Tristan Brown, the owner, said: "It's been a difficult decision, but unfortunately it has become unsustainable financially."

He added that workload and his work-life balance had played a part in the decision, with final workshop bookings accepted up to April 22nd.

K.O.M, whose name derived from the Tour de France stage title of King of the Mountains, offered a tune-up service for bicycles for £40 all the way up to a deluxe service for £140.

Speaking at the launch of the business in 2020, Mr Brown, an aerospace engineer, said that the impact of Covid had led him to launch the business.

Mr Brown told the Wotton Times: "The premises on the high street was previously my engineering office. Cabot Design is a small engineering consultancy which has been involved mainly within the commercial aerospace sector up until the Covid-19 crisis caused mass grounding of aircraft and put the brakes on the whole industry.

"They had to make most of their employees redundant, myself included, but after hearing about my plans for starting a bike shop they kindly offered for me to rent the ground floor. That gave me the nudge I needed to start this venture and try and make a career out of something I'm passionate about."

Thanking the community for its support and positivity throughout trading, Mr Brown says he is now seeking work opportunities as a full-time bike mechanic or wheel builder, and is also willing to offer the shop as an investment, as well as find a buyer for existing stock.

K.O.M Cycling's closure comes against this week's seismic change for small businesses as the government's Energy Bill Relief Scheme (EBRS), from April 1st, ends and is replaced by the new Energy Bill Relief Discount Scheme (EBDS).

Overall, the Federation of Small Businesses says the change puts 370,000 small businesses in the firing line, warning that those who fixed their energy deals last year may need to shrink, restructure or close as their bills revert to a higher price.

Using the pub sector as an example, the FSB says cites a pub using 48,000 kWh per year in power and 192,000 kWh in gas which signed a new contract last August. Under the outgoing EBRS, the business would have received £60,000 off an estimated £85,000 annual bill. Under the incoming EBDS, the same business would receive just over £2,000 in support - consequently leaving it a bill to settle of nearly £83,000.

For agribusiness in Gloucestershire, as the NFU points out that the new scheme's absent safety net is a big concern.

Jack Watts, NFU analyst, said: "The EBDS offers far less protection to businesses from volatile energy markets than the EBRS."

The EBRS, he said, saw commodity energy costs in a business' bill being capped, with the government making up the difference between the energy price in the contract and the cap level.

"In the new EBDS, which starts from April, there is no cap. Instead, businesses are afforded a token discount if the contract energy price is above a threshold price."

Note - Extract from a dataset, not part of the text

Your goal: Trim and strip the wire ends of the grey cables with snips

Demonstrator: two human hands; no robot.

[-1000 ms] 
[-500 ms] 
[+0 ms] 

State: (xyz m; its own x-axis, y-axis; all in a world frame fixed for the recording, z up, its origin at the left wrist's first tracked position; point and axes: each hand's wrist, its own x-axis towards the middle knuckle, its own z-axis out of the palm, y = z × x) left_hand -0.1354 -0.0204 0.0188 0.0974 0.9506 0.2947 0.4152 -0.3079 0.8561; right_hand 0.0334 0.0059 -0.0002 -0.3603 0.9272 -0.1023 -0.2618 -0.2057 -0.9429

Against its warning last month of unviable business rates , Gloucester Chamber of Commerce says it is concerned at the year ahead.

Luke Lutman, president, said: "It does seem as if it is all coming to a head – the rest of this year is concerning as we contemplate potential further closures. We have seen quite a few close in the last year and we have had so many years of cycles of crisis; there are only so many loss years before people decide they can't stick it out."

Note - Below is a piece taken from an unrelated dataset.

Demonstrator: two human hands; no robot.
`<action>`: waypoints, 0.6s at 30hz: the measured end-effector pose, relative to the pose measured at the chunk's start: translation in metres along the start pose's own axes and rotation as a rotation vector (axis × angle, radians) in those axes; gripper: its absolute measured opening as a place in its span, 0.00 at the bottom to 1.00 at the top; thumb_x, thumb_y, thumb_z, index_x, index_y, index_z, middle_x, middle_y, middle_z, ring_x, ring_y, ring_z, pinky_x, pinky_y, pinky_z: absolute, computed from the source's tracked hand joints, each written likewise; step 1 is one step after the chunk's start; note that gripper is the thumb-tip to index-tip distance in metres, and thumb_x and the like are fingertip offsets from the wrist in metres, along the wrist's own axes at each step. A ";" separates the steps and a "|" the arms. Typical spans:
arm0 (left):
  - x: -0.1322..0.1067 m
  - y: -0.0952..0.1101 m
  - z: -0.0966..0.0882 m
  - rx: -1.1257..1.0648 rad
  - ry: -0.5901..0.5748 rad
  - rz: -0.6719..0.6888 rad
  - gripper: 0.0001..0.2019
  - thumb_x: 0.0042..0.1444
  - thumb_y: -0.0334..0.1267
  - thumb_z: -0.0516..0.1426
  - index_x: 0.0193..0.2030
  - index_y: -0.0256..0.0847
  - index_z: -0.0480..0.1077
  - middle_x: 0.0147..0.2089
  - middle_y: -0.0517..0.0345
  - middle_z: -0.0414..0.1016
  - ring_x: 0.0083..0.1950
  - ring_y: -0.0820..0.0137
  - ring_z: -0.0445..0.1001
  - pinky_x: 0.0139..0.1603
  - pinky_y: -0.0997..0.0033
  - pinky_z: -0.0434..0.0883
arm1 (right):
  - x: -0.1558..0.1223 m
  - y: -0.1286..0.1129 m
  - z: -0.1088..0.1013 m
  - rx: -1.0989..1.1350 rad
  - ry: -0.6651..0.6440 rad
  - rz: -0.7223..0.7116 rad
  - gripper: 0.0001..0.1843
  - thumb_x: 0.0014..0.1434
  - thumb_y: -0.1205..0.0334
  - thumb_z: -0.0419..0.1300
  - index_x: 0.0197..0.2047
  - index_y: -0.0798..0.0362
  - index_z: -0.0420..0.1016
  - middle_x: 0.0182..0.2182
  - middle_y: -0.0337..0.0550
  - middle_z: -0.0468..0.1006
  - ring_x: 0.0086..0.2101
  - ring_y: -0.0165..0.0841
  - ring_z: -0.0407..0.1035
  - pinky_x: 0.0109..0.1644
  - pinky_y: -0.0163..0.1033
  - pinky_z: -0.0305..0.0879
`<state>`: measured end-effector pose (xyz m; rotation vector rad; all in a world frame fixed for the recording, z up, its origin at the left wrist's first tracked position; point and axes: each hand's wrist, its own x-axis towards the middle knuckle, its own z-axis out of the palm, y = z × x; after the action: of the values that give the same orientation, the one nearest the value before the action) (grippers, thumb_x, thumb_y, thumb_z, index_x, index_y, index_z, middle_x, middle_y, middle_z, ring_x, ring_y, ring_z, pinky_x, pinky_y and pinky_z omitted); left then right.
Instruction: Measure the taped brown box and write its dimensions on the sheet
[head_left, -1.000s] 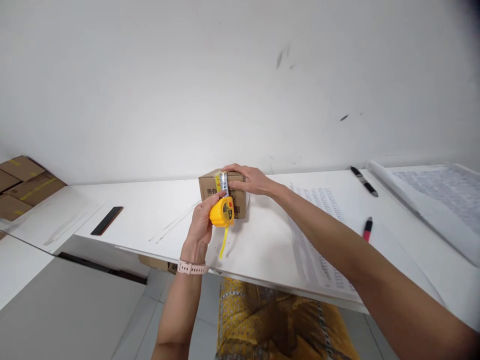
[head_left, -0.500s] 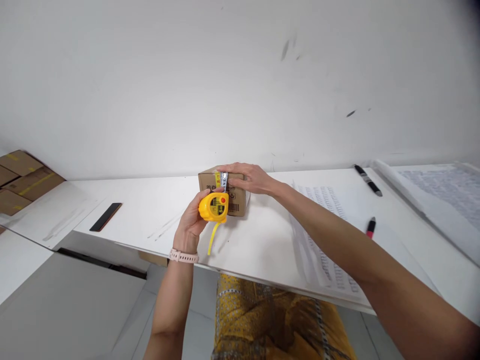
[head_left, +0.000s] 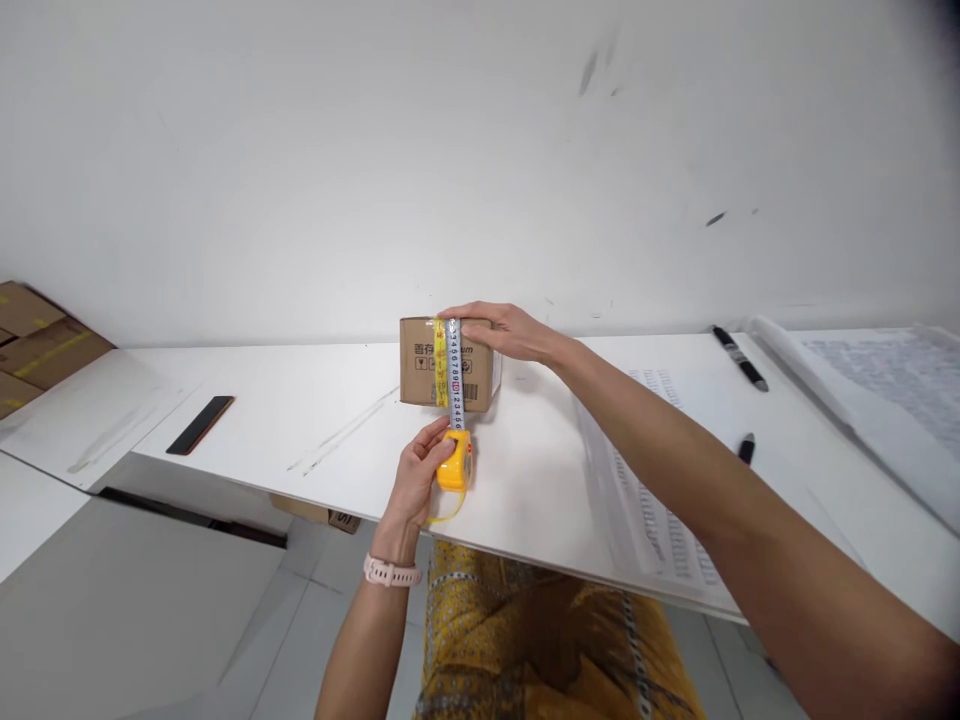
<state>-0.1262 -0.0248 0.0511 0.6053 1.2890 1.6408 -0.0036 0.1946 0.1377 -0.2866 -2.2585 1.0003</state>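
A small cardboard box (head_left: 420,365) stands on the white table (head_left: 300,420) near the wall. My left hand (head_left: 417,478) is closed around a yellow tape measure (head_left: 456,467) resting on the table in front of the box. Its blade (head_left: 452,375) runs up the box's front face to the top edge. My right hand (head_left: 502,330) lies on the box top, fingers pressing the blade's end down at that edge.
A black phone (head_left: 199,425) lies to the left on the table. Printed sheets (head_left: 652,500) cover the right side, with a black marker (head_left: 739,358) at the back and a pen (head_left: 745,448) nearer. Cardboard boxes (head_left: 37,350) are stacked far left.
My left hand pulled the tape measure case down from the box's front to the table, so more blade now runs down the face. The right hand stayed on the box top.
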 end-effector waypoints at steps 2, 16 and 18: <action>0.001 0.006 0.001 0.013 -0.013 -0.013 0.25 0.41 0.41 0.73 0.47 0.37 0.79 0.43 0.52 0.83 0.39 0.68 0.79 0.44 0.70 0.73 | 0.002 0.002 -0.001 -0.003 0.011 0.004 0.20 0.67 0.59 0.51 0.58 0.38 0.75 0.58 0.36 0.76 0.55 0.40 0.70 0.60 0.53 0.66; 0.006 0.015 -0.014 0.032 -0.023 -0.040 0.24 0.40 0.41 0.73 0.45 0.36 0.80 0.40 0.52 0.84 0.35 0.70 0.79 0.39 0.72 0.73 | 0.014 -0.009 0.019 0.052 0.220 0.096 0.13 0.61 0.57 0.57 0.44 0.47 0.81 0.46 0.41 0.82 0.46 0.36 0.74 0.52 0.45 0.68; 0.009 0.016 -0.017 0.036 -0.039 -0.028 0.24 0.40 0.41 0.73 0.46 0.36 0.80 0.41 0.52 0.84 0.36 0.69 0.79 0.40 0.72 0.73 | 0.015 -0.006 0.018 0.021 0.229 0.108 0.13 0.61 0.58 0.56 0.45 0.46 0.81 0.46 0.41 0.82 0.46 0.37 0.73 0.52 0.46 0.68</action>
<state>-0.1494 -0.0250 0.0588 0.6352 1.2960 1.5789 -0.0263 0.1865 0.1405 -0.4931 -2.0418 0.9919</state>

Further contributing factors, he said, include a rise in parking changes for city shoppers, although the extension of the £2 cap on bus fares until June is a welcome incentive for retail activity.

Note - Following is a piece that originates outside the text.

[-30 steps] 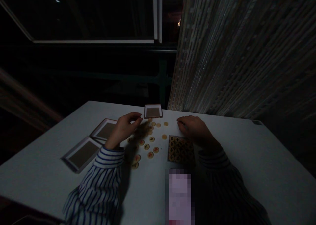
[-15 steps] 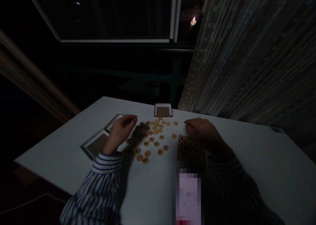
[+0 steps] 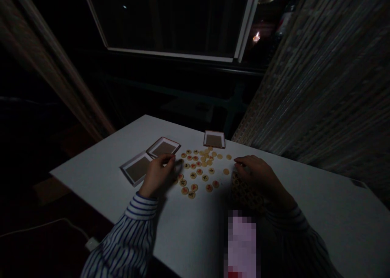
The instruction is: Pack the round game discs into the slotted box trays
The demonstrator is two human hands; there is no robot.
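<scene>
Round Chinese chess pieces (image 3: 199, 172) lie scattered mid-table; some show red or black characters, others look plain. My left hand (image 3: 157, 173) hovers at the left of them, its thumb and index finger pinched together. Anything between those fingertips is too dark to make out. A tray or box filled with rows of pieces (image 3: 246, 194) sits under my right hand (image 3: 257, 174), which partly covers it. The right fingers are curled with the thumb drawn in, and what they hold, if anything, is hidden.
Two shallow open boxes, a grey-edged one (image 3: 128, 175) and a brown-edged one (image 3: 177, 148), lie left of the pieces. Another open box (image 3: 215, 132) stands at the far edge of the white table (image 3: 179, 237). A bead curtain (image 3: 292, 87) hangs at right.
The view has swung, so the table sits further right. My left hand has moved back toward me, uncovering more of the brown-edged box. My right hand has come slightly left over the filled tray.
</scene>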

Punchline says: "It's deeply upsetting to report on a business closure of any size. Behind the door of any small shop we find stories of colossal human effort and positivity. These small cogs in our economy are crucial and our thoughts go out to everyone who is brave and bold in starting up their own venture. We hope trading conditions that encourage this vital activity improve – and do so quickly, before any forecast from the FSB takes hold.